Required action: Review the listing and copy each line that holds the word "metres".

Exercise data:
:::::
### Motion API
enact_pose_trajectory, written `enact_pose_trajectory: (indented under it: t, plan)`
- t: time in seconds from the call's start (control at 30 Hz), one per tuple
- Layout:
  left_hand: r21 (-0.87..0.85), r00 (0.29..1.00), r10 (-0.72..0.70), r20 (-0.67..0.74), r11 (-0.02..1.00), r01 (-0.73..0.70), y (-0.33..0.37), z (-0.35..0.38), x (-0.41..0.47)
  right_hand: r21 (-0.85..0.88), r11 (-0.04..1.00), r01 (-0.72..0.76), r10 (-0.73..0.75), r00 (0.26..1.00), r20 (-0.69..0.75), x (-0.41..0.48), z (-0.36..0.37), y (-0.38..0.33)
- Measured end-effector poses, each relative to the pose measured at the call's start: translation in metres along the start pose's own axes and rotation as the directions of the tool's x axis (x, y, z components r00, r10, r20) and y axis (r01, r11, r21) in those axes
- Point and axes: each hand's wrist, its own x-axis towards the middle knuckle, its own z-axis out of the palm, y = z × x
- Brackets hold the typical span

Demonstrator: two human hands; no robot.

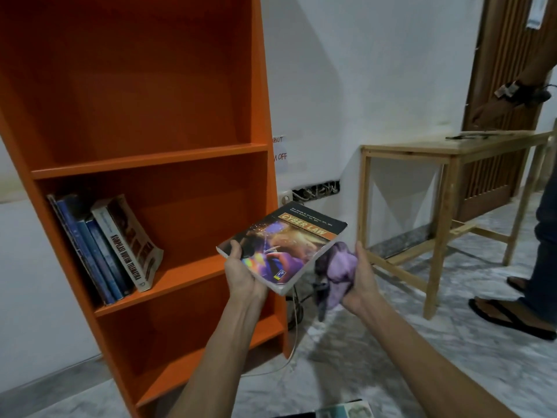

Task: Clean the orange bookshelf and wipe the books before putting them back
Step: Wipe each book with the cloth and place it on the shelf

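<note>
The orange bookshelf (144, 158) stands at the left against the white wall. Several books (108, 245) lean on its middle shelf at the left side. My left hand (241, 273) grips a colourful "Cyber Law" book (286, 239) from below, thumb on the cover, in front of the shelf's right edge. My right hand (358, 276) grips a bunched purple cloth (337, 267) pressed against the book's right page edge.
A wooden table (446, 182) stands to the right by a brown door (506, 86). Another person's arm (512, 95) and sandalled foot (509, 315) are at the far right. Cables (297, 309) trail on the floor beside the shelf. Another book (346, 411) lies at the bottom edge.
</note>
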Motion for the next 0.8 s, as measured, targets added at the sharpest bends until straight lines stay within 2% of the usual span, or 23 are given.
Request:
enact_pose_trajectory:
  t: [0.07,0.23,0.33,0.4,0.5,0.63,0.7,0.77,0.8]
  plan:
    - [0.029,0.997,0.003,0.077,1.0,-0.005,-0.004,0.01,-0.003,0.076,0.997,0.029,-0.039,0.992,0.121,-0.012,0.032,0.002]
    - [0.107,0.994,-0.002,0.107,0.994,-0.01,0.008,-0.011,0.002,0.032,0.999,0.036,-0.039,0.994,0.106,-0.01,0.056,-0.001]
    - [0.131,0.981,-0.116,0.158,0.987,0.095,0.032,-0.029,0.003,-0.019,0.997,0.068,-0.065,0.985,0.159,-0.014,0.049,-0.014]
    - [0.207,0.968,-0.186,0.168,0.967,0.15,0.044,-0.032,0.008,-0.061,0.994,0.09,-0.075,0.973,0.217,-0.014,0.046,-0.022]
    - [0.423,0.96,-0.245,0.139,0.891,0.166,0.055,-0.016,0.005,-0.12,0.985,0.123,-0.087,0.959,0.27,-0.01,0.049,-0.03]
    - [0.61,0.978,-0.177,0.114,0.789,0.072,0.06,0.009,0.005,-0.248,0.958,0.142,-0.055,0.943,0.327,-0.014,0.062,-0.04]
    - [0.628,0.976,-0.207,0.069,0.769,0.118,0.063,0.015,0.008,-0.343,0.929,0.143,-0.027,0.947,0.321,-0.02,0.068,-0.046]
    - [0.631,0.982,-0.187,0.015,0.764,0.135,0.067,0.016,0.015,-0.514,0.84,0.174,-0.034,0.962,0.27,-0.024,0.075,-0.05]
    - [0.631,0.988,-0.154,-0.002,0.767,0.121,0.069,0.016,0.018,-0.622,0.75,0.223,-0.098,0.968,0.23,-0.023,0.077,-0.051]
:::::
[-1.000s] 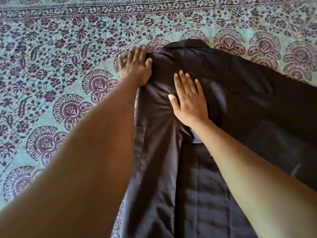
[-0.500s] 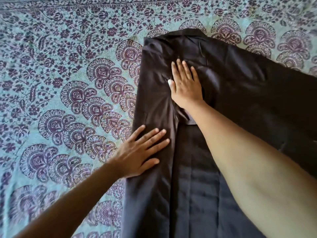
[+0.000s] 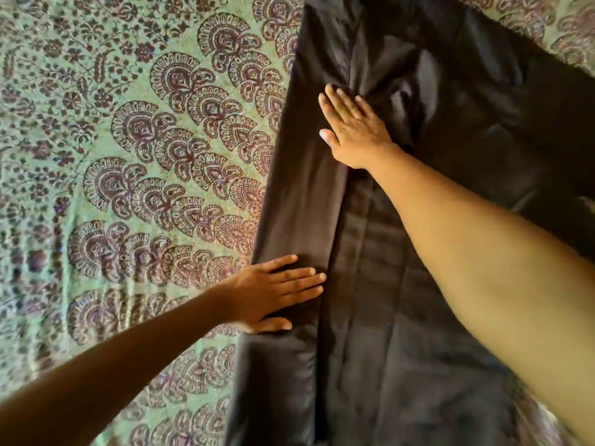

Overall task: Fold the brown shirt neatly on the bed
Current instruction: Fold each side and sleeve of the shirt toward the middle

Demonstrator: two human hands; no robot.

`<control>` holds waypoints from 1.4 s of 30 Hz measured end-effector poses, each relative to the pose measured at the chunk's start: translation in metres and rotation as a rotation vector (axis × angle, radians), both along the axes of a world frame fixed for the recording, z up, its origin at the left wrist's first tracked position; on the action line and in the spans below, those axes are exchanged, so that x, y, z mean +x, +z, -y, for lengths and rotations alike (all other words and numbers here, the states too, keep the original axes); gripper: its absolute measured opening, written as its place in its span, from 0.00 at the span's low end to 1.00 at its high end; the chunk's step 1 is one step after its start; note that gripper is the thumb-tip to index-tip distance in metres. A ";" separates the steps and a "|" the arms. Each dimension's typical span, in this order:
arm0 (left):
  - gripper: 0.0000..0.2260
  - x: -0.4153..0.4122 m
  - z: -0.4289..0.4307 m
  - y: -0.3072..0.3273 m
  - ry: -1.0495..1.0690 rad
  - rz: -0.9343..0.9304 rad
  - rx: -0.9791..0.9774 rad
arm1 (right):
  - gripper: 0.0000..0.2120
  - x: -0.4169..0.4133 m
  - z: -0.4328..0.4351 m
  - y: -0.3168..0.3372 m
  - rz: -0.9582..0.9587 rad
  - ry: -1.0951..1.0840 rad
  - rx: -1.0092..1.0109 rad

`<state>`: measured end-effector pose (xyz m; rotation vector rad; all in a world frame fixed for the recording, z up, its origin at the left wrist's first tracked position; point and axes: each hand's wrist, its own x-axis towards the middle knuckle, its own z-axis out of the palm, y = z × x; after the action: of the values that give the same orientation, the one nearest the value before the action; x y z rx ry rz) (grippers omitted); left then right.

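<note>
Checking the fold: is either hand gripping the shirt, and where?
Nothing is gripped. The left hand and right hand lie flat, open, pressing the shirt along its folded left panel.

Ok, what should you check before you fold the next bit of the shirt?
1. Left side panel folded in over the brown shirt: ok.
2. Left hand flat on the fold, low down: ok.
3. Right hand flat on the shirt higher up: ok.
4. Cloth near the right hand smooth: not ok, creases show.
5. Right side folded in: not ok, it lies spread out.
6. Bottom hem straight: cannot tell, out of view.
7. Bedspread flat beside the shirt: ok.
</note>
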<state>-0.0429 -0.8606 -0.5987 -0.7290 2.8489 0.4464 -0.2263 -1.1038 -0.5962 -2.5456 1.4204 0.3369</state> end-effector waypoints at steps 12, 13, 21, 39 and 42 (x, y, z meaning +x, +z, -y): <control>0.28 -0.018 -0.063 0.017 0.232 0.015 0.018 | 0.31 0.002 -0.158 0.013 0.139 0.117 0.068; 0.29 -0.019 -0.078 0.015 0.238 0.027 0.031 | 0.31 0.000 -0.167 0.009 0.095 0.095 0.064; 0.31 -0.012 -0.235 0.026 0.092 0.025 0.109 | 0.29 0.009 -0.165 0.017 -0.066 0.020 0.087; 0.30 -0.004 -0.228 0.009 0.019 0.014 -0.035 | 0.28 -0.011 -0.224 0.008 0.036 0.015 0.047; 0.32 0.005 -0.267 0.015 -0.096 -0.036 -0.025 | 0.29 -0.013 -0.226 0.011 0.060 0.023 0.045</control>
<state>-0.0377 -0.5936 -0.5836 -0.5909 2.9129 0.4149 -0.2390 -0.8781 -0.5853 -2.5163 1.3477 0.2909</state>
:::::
Solution to this problem:
- Measured end-effector poses, each relative to the pose measured at the call's start: translation in metres along the start pose's own axes and rotation as the directions of the tool's x axis (x, y, z components r00, r10, r20) and y axis (r01, r11, r21) in those axes
`<control>` holds waypoints from 1.4 s of 30 Hz measured end-effector poses, each relative to the pose measured at the chunk's start: translation in metres and rotation as a rotation vector (axis × angle, radians), both along the axes of a world frame fixed for the recording, z up, its origin at the left wrist's first tracked position; on the action line and in the spans below, those axes are exchanged, so that x, y, z mean +x, +z, -y, for lengths and rotations alike (all other words and numbers here, the states too, keep the original axes); gripper: its absolute measured opening, written as its place in its span, from 0.00 at the span's low end to 1.00 at its high end; the chunk's step 1 is one step after its start; note that gripper is the thumb-tip to index-tip distance in metres. A ";" separates the steps and a "|" the arms. Each dimension's typical span, in this order:

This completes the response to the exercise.